Canteca de Macao performs during the Lotus World Music and Arts Festival 2012.

aebroder@indiana.edu

The 21st annual Lotus World Music and Arts Festival opens today at the Buskirk-Chumley Theater with musical performances specializing in folk music exclusively from Hungary and Italy.

Taking part in this kick-off performance is a lineup of worldwide musical acts such as Söndörgo, a group from Hungary, and Canzoniere Grecanico Salentino, a group from Italy.

Doors open at 6:30 p.m. with the main show at 7 p.m. The price of admission is $15 in advance and $20 on the day of the show.

The annual Lotus World Music and Arts Festival aims to celebrate the diversity, beauty and joy of music and arts from cultures around the world, according to the Lotus Festival’s official website.

Canzondiere Grecanico Salentino is a traditional music ensemble from Salento, Italy, that has been performing for nearly 40 years.

The group is a seven-member band and dancer that performs a contemporary style of Southern Italy’s traditional folk music, Pizzica and dance.
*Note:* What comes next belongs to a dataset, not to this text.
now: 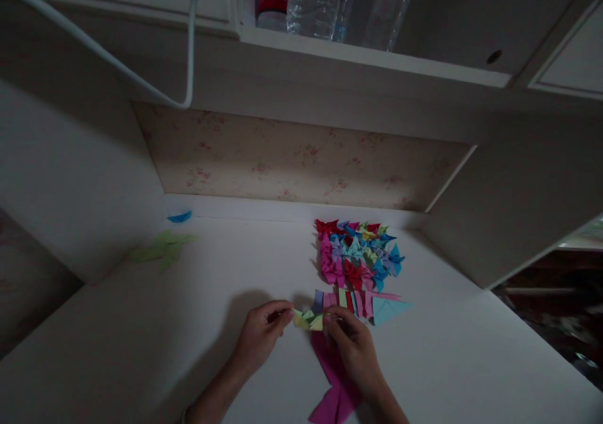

“We hope to give to the Lotus Festival participants a mesmerizing, impactful experience,” said Mauro Durante, the group’s bandleader. “The secret of our show is in the interaction with the audience. Not a frontal one, from the stage to the people, but a circular one, where everybody is protagonist. Singing, screaming, clapping their hands and of course dancing.”

Canzondiere Grecanico Salentino previously performed at the Lotus Festival in 2011, and Durante said they enjoyed it so much that they wanted to come back. He said it is “one of their favorite festivals all over the world.”

The group performs a mix of musical acts, including the frame drums, violin, bouzuki, classical guitar, harmonica, zompogna (Italian bagpipes), diatonic accordion, tamburello, vocals and dance.

The group members will be presenting their latest 2013 album, “Pizzica Indiavolata,” along with some surprise new material that will appear in their new album next year.

“We are considered a force in the Italian world music scene and are already at the second generation with the sons of the founders on scene,” Durante said. “We play old tunes with timeless meanings and new compositions with urgent lyrics and feeling, and we dance out their emotions.”

Another group that will take part in the Lotus Festival opening concert is folk ensemble Söndörgo from Szentendre, Hungary.

This band plays genre folk, world and Balkan themed music using a string instrument called the ?tambura.

According to the group’s official website, the group is known for playing a style of music that has been described by fans and critics as hugely attractive, but little known and quite different to the traditional, fiddle-led Hungarian repertoire.

They aim to foster and preserve Southern Slavic traditions of the Serbs and Croats as found in various settlements in Hungary.

The five-member group researches, arranges and performs in Balkan tradition.

They will perform material from their recent album “Tamburocket Hungarian Fireworks.”

The London Evening Standard says the group’s music “sparkles with virtuosity and foot-tapping joie de vivre and are proving themselves to be one of Europe’s most versatile and exciting bands.”

Söndörgo’s performance is sponsored in part by the IU Russian and East European Institute, Institute for European Studies and Department of Central Eurasian Studies.

Canzoniere Grecanico Salentino’s performance is sponsored in part by the IU Department of French and Italian and Institute for European Studies.

This music festival has had a high turnout by the Bloomington public for years, and Bloomington native Joseph Dominick is excited for this specific opening musical lineup due to its diversity in internationality with music.

“The Lotus Music Festival bringing in international a musical act like Söndörgo, is a must-see enjoyable experience for everyone,” Dominick said. “I have been attending the Lotus Festivals for years now, and it brings in some great diversity in music and artists each year giving people like myself a great earful of music I would’ve never heard had they not come to ?Bloomington.”